Je passe ainsi un bon moment avec chacun. Je les questionne sur leur parcours, afin de mieux faire connaissance et rapidement, ils me dévoilent les grandes lignes de leur vie. Ils ont tous un point commun : le désir de partager leur histoire, l’envie de communiquer.

Marcel me raconta les évènements marquants de sa vie de pompier, Léone me parla de ses frustrations avec ses parents qui l’avaient négligée lors de son mariage, parce qu’elle n’était qu’une fille….. et de son mari garagiste qui n’avait jamais voulu qu’elle apprenne à conduire !

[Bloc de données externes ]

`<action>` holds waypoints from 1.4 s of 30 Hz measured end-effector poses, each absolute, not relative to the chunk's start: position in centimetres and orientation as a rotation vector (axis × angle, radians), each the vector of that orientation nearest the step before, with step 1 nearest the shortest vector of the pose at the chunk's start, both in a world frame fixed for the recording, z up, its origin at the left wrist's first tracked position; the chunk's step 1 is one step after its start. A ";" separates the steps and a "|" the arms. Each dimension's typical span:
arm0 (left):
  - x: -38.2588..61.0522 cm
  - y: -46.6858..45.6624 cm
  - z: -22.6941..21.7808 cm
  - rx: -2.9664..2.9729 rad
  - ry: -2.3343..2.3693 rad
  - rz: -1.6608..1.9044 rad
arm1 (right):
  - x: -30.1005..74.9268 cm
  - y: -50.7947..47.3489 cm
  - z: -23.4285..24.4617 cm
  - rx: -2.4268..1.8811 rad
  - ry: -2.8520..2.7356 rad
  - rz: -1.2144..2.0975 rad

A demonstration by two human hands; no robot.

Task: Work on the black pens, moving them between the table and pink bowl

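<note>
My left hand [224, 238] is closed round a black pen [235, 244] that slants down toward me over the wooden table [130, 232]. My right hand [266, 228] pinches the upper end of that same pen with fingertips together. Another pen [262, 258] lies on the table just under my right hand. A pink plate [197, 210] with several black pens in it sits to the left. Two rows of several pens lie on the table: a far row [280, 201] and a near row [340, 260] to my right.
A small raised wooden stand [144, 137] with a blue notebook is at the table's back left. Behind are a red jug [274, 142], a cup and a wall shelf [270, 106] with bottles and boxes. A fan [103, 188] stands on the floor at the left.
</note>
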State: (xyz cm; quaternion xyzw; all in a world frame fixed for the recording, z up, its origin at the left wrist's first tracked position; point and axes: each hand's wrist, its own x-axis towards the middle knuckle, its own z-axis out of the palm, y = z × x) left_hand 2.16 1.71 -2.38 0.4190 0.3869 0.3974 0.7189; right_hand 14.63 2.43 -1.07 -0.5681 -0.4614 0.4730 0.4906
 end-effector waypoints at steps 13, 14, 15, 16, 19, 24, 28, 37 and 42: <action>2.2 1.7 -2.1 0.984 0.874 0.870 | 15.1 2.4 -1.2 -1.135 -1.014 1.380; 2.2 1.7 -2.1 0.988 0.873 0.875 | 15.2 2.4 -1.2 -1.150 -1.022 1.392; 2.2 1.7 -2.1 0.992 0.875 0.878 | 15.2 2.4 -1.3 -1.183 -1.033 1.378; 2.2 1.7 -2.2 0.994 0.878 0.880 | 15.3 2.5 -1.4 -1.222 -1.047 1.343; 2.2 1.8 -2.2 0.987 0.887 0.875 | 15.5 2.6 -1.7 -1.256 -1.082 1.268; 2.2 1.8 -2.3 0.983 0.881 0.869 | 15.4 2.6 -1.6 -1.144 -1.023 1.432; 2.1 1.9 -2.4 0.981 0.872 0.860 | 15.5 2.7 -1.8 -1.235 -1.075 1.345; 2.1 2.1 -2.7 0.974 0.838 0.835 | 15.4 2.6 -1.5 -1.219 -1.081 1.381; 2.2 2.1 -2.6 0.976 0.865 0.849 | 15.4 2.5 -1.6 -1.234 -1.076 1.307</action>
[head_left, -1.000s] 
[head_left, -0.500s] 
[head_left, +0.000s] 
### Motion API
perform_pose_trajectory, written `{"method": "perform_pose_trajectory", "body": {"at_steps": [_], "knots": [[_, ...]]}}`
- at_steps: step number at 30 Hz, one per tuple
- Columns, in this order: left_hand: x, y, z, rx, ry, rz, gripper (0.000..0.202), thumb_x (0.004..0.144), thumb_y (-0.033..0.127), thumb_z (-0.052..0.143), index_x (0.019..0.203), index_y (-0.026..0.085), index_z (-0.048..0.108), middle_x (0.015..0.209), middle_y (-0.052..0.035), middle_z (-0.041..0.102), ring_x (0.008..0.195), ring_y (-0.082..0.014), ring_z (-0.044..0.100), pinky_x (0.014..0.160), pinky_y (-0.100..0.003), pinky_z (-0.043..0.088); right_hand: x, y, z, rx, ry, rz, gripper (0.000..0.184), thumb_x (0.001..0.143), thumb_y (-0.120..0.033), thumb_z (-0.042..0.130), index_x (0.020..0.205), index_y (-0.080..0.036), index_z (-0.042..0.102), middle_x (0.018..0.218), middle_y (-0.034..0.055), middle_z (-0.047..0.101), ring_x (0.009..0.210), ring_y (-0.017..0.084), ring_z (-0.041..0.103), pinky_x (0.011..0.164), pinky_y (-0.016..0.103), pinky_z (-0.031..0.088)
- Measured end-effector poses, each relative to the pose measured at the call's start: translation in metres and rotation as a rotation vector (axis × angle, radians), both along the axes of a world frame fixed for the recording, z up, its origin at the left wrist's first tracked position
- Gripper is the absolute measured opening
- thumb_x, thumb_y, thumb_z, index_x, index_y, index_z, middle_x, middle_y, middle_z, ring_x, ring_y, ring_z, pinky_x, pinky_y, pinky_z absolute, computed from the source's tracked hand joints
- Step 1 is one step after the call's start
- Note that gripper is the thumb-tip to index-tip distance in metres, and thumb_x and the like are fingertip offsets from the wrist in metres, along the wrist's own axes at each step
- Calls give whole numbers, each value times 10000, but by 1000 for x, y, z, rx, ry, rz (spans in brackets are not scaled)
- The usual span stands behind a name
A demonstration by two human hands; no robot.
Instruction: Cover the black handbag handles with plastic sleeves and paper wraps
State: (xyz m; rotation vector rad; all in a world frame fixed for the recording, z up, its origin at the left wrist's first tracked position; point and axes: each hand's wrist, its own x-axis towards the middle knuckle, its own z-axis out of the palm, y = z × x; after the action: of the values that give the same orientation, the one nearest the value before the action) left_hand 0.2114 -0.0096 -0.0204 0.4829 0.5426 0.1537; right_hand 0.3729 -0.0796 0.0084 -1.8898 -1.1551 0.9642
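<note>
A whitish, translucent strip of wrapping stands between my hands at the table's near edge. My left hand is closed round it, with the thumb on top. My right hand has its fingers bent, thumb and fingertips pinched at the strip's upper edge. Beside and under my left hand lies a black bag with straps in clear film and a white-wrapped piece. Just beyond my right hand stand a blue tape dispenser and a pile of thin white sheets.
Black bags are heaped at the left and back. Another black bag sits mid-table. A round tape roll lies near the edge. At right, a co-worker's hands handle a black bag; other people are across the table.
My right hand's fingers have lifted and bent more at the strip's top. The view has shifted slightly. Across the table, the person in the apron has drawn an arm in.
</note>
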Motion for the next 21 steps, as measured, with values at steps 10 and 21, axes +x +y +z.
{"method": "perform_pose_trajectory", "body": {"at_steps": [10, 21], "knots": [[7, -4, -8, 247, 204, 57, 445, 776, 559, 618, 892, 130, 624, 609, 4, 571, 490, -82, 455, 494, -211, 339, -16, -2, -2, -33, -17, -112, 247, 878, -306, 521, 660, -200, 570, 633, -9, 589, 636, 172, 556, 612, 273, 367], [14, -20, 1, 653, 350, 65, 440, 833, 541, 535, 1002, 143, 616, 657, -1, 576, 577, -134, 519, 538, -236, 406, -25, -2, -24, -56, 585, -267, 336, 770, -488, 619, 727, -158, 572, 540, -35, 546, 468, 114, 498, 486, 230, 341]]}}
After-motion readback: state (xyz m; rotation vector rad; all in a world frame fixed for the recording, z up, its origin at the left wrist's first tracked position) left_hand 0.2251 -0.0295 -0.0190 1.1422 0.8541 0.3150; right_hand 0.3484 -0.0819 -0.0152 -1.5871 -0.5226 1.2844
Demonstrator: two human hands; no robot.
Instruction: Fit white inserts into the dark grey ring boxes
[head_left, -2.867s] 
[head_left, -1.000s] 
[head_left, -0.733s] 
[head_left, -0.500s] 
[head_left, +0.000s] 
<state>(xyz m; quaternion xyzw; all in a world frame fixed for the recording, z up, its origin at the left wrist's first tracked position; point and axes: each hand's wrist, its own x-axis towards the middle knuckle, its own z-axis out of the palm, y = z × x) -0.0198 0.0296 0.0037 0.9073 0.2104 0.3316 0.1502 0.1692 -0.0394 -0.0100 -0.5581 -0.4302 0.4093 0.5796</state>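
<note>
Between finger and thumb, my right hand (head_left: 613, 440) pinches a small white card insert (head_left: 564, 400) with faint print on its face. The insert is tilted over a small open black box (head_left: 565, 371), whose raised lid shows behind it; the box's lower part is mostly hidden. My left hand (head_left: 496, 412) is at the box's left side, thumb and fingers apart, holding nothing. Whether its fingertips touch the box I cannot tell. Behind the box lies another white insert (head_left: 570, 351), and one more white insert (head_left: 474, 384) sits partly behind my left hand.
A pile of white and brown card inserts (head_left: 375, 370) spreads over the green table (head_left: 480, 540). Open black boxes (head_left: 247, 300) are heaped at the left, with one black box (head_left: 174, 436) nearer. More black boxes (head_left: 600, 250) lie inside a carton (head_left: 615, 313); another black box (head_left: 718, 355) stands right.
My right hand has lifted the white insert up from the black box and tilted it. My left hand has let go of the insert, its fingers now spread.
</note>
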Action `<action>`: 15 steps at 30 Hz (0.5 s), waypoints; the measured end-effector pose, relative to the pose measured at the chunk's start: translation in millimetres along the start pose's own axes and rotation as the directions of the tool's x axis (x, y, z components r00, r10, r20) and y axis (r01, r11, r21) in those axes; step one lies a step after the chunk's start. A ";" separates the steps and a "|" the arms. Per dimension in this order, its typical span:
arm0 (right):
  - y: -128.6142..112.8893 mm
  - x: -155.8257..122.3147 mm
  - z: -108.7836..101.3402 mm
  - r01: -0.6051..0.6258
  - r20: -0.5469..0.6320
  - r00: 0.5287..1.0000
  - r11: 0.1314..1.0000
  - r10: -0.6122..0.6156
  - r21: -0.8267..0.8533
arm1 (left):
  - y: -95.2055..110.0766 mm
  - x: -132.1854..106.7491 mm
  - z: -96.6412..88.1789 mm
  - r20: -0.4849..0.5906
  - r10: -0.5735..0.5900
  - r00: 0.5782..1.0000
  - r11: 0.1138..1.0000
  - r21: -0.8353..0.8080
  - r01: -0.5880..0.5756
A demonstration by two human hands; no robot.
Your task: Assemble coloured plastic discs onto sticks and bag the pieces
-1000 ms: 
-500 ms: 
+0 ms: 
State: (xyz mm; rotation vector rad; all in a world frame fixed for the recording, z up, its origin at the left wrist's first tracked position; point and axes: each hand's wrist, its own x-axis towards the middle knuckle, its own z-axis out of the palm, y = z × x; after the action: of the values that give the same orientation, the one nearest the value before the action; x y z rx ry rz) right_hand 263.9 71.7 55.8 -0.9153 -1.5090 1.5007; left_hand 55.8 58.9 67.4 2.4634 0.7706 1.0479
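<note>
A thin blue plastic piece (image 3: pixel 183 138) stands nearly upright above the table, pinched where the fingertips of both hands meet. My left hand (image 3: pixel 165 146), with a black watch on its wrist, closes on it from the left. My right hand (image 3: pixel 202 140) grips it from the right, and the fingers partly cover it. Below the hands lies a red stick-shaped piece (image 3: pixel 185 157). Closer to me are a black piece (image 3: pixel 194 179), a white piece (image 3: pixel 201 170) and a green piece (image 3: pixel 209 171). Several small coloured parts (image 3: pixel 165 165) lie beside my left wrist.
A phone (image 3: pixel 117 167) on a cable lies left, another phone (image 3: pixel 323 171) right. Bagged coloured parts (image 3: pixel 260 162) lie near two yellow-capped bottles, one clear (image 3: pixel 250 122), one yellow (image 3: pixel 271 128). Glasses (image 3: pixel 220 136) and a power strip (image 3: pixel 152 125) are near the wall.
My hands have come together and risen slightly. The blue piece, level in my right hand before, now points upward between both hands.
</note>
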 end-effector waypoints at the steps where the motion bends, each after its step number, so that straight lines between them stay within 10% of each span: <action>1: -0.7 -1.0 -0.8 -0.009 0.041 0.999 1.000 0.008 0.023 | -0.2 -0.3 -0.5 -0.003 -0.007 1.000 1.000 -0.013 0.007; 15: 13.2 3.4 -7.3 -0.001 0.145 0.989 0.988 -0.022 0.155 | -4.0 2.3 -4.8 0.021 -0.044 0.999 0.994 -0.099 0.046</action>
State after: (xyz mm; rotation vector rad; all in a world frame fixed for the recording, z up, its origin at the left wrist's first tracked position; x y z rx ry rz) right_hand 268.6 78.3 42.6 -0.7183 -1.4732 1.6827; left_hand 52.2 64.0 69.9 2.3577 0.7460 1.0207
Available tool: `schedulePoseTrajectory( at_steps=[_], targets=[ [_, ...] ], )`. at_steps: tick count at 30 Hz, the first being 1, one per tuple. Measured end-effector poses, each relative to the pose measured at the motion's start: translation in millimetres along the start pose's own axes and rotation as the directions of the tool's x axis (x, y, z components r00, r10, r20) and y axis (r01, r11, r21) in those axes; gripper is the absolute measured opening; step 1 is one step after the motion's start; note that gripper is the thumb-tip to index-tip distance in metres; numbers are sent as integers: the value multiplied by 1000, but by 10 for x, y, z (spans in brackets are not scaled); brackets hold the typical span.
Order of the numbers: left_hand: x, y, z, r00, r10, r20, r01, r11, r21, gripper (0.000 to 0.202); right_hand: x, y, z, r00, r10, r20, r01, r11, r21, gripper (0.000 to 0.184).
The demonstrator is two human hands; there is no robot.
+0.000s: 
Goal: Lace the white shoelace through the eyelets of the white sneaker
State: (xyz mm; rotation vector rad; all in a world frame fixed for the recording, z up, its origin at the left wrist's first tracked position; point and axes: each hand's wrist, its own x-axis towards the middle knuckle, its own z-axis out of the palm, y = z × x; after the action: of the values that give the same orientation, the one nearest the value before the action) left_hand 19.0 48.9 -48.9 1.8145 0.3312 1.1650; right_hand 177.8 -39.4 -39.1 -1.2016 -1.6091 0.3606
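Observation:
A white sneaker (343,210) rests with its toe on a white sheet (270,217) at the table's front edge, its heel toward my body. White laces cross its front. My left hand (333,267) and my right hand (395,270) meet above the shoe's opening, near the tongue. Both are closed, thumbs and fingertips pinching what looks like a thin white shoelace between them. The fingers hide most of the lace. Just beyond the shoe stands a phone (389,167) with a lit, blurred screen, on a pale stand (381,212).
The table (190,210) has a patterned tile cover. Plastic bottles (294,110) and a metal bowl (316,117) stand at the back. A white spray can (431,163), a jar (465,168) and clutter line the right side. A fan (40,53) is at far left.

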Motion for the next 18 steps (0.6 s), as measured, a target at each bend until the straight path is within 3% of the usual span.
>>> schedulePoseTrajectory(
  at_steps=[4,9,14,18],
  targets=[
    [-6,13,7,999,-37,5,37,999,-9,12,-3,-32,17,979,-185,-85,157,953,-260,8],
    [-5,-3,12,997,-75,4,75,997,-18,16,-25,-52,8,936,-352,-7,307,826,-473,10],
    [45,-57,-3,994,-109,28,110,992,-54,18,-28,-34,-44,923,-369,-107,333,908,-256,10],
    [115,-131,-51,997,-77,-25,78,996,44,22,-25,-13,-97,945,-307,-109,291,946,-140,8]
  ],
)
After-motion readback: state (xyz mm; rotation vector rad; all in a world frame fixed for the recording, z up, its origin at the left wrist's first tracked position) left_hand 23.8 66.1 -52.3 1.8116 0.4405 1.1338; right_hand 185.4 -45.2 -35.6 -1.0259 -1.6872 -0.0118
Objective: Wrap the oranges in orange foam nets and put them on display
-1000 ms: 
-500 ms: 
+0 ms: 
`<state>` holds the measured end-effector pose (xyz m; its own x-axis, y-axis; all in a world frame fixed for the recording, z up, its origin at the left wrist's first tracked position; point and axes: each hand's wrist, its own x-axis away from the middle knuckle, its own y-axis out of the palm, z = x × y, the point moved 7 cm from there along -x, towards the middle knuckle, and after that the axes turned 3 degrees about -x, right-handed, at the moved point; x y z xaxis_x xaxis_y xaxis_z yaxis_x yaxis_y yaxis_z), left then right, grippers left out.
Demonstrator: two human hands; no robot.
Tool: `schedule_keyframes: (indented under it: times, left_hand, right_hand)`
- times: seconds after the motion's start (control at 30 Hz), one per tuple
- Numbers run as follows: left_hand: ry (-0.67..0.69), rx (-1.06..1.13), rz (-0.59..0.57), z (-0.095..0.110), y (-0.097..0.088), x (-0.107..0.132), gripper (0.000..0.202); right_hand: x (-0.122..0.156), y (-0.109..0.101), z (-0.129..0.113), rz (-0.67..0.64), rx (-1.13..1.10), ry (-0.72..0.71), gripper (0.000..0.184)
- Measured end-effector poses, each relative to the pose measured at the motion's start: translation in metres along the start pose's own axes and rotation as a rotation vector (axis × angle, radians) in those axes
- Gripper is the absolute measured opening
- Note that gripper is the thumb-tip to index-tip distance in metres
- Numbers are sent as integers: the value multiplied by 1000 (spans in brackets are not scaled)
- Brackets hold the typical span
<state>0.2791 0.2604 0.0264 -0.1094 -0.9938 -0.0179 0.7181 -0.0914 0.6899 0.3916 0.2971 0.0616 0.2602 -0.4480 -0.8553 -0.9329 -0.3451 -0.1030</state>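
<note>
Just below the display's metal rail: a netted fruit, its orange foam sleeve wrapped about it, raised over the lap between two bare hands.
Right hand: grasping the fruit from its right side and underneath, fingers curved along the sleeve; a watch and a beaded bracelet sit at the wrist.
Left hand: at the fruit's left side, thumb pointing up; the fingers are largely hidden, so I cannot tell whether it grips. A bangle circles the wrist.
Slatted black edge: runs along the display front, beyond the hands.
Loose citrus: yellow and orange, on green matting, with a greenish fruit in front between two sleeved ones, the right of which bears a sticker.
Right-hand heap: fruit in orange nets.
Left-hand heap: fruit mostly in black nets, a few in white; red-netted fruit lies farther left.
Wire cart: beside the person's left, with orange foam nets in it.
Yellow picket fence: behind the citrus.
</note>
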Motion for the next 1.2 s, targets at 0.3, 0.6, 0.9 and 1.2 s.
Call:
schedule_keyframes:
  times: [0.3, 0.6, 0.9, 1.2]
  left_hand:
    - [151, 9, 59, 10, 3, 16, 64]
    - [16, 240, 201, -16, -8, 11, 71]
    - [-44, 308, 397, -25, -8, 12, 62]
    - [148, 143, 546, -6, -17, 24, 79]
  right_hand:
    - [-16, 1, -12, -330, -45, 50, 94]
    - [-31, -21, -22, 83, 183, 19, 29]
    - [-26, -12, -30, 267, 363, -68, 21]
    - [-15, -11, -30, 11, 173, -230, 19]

Madame Fleurette, elle, me raconta avec fierté sa carrière de plus de 30 ans comme opératrice pour un manufacturier de cigarettes et les belles conditions de travail dont elle bénéficiait.
André, lui, n’était pas bien en forme ce jour-là ! Il évoqua sobrement sa vie à l’orphelinat, où il avait atterri parce que ses parents n’avaient pas les moyens de s’occuper de lui.

Et enfin, il y a eu Madame Raymond, 86 ans, qui me fit vivre une situation « crève-coeur ».
Ses enfants lui avaient apporté quelques photos d’elle était « jeune ». Apparemment, ils n’avaient pas bien compris le message, car sur ses photos, elle avait une soixantaine d’années. Embarrassé, j’ai dû lui avouer que ça ne marcherait pas avec ces photos-là, et elle me répondit « Mais j’étais quand même beaucoup plus jeune ! »
Eh oui…. tout est relatif !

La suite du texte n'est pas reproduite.